“Not Particularly Engaged” Juror Should Have Been Stricken

July 3, 2018

A trial court’s decision was reversed early in June for failing to strike a juror based on her nonverbal behavior.  The Fifth District Court of Appeal held that a juror being “not particularly engaged” during jury selection was a legally sufficient race-neutral reason to strike the juror.  Travelers Home and Marine Ins. Co., v. Gallo, 2018 WL 2448799 (Fla. 5th DCA, June 1, 2018).

At trial, after concluding voir dire, Defense counsel used a peremptory challenge to strike an African-American female.  Plaintiff’s counsel objected and requested a race-neutral reason for the strike.  Defense counsel stated he was concerned that if the juror was sworn she would not pay attention or even consider evidence because she was inattentive and showed a lack of interest during the jury selection process.  Plaintiff’s counsel disagreed and argued he did not see the juror show any lack of interest.  Despite agreeing with Defense counsel and noting the juror was “not particularly engaged,” the trial court denied the peremptory strike finding the reason for it was “legally insufficient.”

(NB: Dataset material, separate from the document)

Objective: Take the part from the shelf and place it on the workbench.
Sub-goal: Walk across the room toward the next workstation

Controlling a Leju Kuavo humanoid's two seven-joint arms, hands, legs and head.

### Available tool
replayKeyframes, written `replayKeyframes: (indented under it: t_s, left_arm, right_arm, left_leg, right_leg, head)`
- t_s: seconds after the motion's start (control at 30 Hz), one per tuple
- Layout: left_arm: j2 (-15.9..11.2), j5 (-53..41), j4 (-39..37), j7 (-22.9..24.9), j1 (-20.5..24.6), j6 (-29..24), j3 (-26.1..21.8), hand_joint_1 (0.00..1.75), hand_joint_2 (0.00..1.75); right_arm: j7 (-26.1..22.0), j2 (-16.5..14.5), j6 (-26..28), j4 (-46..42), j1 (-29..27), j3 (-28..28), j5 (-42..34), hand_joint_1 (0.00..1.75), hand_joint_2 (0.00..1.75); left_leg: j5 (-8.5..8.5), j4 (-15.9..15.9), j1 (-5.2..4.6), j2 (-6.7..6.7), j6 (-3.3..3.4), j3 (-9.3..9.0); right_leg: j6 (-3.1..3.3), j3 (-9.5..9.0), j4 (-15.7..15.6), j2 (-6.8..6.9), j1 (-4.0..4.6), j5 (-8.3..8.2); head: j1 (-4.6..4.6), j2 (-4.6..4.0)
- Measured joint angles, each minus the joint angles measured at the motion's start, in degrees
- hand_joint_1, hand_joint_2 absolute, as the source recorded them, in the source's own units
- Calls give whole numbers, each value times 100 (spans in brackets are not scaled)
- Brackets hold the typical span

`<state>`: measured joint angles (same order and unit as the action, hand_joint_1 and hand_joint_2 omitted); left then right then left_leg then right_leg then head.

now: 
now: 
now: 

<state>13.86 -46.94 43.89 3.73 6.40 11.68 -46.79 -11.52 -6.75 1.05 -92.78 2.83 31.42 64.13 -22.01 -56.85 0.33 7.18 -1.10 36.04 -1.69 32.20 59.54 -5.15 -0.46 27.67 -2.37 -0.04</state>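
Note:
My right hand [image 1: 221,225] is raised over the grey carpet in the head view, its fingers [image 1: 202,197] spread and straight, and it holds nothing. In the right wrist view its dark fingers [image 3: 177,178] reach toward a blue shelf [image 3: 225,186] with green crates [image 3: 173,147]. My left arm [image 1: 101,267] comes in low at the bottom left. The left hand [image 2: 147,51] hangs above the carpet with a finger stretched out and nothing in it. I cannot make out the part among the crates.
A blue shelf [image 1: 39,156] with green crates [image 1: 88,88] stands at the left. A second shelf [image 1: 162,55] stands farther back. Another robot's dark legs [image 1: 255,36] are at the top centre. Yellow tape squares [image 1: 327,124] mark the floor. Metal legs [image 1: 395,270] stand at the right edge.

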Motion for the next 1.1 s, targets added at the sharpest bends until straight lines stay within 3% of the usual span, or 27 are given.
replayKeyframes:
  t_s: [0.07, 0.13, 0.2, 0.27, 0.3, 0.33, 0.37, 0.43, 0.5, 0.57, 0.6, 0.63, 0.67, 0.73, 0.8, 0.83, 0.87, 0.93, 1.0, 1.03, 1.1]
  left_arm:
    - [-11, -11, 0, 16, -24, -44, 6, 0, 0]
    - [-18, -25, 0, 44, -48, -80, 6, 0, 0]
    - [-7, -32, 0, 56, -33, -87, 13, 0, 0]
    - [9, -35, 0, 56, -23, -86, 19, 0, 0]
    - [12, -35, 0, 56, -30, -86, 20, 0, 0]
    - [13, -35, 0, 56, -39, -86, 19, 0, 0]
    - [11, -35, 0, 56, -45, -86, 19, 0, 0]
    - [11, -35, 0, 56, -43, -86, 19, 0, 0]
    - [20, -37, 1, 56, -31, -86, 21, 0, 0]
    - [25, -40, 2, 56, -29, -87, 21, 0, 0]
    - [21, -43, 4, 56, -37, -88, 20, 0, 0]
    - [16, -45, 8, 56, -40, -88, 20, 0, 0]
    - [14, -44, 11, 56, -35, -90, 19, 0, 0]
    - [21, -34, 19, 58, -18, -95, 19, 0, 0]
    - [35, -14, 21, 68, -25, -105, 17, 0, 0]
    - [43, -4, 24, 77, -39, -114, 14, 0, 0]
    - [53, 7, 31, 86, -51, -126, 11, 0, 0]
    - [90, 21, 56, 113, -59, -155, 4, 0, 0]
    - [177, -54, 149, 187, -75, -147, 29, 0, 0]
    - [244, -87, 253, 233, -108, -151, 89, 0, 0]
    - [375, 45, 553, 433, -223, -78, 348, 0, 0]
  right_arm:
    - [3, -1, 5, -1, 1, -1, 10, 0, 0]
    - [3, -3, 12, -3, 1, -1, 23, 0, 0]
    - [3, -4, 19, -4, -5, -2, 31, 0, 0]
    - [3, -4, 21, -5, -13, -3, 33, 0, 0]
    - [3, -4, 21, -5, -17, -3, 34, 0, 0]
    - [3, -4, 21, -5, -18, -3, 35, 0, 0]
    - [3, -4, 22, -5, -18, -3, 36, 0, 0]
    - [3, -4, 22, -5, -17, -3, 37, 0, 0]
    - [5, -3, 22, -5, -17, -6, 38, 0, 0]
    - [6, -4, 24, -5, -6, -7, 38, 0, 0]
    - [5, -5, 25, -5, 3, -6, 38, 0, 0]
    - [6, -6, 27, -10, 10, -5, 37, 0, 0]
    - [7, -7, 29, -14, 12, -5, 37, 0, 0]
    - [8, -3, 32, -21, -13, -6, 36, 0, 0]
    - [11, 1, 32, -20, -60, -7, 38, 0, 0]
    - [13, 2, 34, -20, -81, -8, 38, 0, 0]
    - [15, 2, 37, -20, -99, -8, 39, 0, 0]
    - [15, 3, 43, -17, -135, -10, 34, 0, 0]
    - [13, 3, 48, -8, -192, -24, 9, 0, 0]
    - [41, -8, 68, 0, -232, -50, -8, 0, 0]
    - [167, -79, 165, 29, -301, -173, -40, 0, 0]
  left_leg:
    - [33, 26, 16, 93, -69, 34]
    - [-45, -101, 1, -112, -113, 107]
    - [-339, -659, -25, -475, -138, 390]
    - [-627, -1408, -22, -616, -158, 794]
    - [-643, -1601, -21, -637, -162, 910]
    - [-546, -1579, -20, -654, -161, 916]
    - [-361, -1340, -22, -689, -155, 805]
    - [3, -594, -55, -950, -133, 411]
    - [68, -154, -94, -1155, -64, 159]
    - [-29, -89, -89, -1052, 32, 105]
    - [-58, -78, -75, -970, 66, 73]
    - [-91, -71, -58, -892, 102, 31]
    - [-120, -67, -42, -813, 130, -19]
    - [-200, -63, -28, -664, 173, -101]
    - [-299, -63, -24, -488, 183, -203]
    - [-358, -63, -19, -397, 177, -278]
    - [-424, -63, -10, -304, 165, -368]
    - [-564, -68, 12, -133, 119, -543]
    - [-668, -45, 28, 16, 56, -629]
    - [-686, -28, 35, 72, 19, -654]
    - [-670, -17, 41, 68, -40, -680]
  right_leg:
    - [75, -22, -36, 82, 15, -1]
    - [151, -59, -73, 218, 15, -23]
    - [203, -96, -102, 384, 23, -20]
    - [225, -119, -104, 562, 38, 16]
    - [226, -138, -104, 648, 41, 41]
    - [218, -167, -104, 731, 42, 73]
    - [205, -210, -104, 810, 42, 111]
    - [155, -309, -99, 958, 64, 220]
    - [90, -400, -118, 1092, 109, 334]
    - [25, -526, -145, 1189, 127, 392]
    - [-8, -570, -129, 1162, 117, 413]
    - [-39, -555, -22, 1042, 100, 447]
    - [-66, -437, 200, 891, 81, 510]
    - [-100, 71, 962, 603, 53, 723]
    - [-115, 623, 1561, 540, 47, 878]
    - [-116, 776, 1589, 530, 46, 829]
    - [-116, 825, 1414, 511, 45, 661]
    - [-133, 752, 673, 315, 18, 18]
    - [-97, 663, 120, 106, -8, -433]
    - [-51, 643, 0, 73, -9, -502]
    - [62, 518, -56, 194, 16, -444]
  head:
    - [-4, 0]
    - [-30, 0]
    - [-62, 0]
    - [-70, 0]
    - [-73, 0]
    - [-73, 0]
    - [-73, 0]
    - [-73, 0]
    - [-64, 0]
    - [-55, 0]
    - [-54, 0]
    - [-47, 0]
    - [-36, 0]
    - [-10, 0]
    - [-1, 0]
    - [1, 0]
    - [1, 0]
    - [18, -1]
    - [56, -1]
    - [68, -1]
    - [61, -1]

The Fifth DCA held the trial court erred in finding Defendant’s reasoning legally insufficient because under Dorsey v. State, “a juror’s lack of interest, inattentive, and nonverbal behaviors are enough to satisfy a racially neutral reason for a peremptory strike.”  868 So. 2d 1192, 1196 (Fla. 2003).  However, when parties disagree as to the nonverbal behavior of a juror, the striking party can only satisfy its burden if the behavior is observed by the trial court or otherwise has record support.

In this case, the trial court did in fact observe the nonverbal behavior because it stated the juror was “not particularly engaged.”  It never retracted or altered this observation.  Thus, the Fifth DCA held that Defense satisfied its burden and was entitled to a presumption of genuineness and reversed and remanded the judgments for new trial.

In sum, the take-away lesson is that if a trial court observes nonverbal behavior—such as yawns, lack of interest, inattentiveness, or even boredom—a peremptory challenge based on this nonverbal behavior can satisfy a race-neutral explanation under Melbourne, even if the parties disagree as to the nonverbal behavior.